Gli studenti e la cultura: “Il segreto di Andromaca”, testo collettivo

di: studenti del Liceo delle Scienze Umane Piero Gobetti – Genova

Questo elaborato è il frutto di un lavoro collettivo realizzato in classe. Gli studenti, guidati dalla volontà di esprimere idee innovative, hanno scelto passo dopo passo le soluzioni narrative che ritenevano più interessanti in ogni fase della scrittura. L’ispirazione per questo testo è nata in seguito a diverse riflessioni sul tragico tema della violenza sulle donne, un tema che ha offerto spunti profondi per riflettere sul dolore, la resilienza e il coraggio delle donne vittime di abusi.

Il racconto, intitolato Il segreto di Andromaca, intreccia miti antichi e passioni universali, mettendo in scena un momento di crisi e rivelazione in una Troia in tumulto. I protagonisti, divisi tra doveri e sentimenti, si confrontano con verità dolorose che minacciano di sconvolgere il loro mondo, lasciando il lettore a interrogarsi su colpe, perdono e destino.

Il segreto di Andromaca

Ogni guerra porta con sé dolore e segreti. Andromaca ha qualcosa di importante da rivelare a Ettore, qualcosa che potrebbe cambiare tutto. Ma è davvero certo di aver punito il colpevole?

Era una giornata di sole in quel di Troia. La polvere si sollevava, gli uccelli cantavano e, in sottofondo, si sentivano i Greci che si avvicinavano alle mura.

La guerra si era presa una piccola pausa.

Intanto, nella torre di Troia, quella che sovrasta le porte Scee, una voce pronunciava queste parole:

“Sventurato! Il tuo coraggio ti ucciderà. Non hai compassione del tuo bambino né di me?”.

Ettore, dall’elmo lucente, rispose:

“Mi dispiace, Andromaca, ma Ilio è più importante di tutto e di tutti. E soprattutto, non posso lasciare i miei uomini senza di me”.

Passarono alcune ore. Il sole stava calando, i corvi accerchiavano il campo di battaglia. Dentro casa regnava il buio. Nel salone, Astianatte si stava addormentando.

Andromaca, dalla chioma splendente, approfittò di quel momento per parlare in privato con suo marito.
“Ora che ho messo a dormire Astianatte, ho bisogno che tu mi ascolti. Devo parlarti”.

Ettore, scudo saldo e cuore impavido, sbuffò e rispose:

“Mi dispiace, Andromaca, ma non ho tempo da perdere. Il destino mi sta chiamando”.

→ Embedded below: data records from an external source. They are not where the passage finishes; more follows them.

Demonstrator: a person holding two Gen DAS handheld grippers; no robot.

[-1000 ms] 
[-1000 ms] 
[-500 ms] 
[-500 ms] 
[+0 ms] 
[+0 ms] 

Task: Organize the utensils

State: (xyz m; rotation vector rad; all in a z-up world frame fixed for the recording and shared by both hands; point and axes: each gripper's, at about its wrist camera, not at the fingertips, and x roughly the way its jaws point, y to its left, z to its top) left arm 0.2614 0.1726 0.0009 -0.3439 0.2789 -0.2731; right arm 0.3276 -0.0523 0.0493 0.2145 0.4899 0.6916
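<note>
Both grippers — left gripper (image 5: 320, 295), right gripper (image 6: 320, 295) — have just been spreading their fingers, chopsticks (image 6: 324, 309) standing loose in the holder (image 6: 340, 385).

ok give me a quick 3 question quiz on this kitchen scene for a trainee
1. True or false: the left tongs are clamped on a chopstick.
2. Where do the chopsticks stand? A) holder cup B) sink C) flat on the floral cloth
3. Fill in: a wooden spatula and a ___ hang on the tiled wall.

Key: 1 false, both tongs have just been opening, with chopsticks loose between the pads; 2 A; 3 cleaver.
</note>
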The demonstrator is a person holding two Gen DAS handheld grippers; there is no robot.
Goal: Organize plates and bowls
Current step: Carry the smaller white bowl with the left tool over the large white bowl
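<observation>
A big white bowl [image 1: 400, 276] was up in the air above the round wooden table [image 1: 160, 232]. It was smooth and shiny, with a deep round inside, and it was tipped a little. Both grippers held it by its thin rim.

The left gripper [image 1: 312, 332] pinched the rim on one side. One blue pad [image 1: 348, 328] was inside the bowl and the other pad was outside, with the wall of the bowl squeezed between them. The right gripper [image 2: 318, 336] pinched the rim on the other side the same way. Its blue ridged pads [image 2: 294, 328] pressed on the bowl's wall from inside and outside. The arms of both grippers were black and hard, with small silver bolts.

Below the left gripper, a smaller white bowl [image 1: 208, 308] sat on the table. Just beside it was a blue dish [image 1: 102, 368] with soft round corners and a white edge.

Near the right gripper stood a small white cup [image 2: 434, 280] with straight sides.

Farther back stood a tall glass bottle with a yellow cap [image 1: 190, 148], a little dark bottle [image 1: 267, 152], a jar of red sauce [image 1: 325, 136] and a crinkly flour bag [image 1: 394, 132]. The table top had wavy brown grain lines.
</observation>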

Andromaca, furiosa, sbottò:

“Ora basta! Mi hai sempre messa in secondo piano rispetto a qualunque altra cosa, e io mi sento ignorata. O mi ascolti, o con me hai chiuso”.

L’atmosfera si fece tesa. Nessuno parlava.

A un certo punto, Ettore mise da parte il suo orgoglio e si sedette. Capì dallo sguardo della moglie che aveva bisogno di essere ascoltata.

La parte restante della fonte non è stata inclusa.